Brief: All that is needed is the line in the material below containing "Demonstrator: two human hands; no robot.", plus every line after it, printed exactly.

Provided data:
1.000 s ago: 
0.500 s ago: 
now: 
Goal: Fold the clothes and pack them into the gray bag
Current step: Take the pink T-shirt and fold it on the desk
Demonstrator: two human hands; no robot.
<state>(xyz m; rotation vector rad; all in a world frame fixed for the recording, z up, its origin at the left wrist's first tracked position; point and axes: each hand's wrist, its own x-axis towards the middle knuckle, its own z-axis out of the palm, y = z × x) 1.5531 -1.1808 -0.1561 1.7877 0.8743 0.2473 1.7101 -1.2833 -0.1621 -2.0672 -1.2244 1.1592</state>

Answer:
Demonstrator: two human hands; no robot.
<state>(xyz m; rotation vector rad; all in a world frame fixed for the recording, z up, its origin at the left wrist's first tracked position; point and axes: each hand's wrist, its own x-axis towards the middle knuckle, its own z-axis out of the palm, y = z × x) 1.5531 -1.1808 -0.1561 1.7877 0.8743 0.2473 1.7101 -1.2833 -0.1621 -2.0672 -1.2244 1.1592</state>

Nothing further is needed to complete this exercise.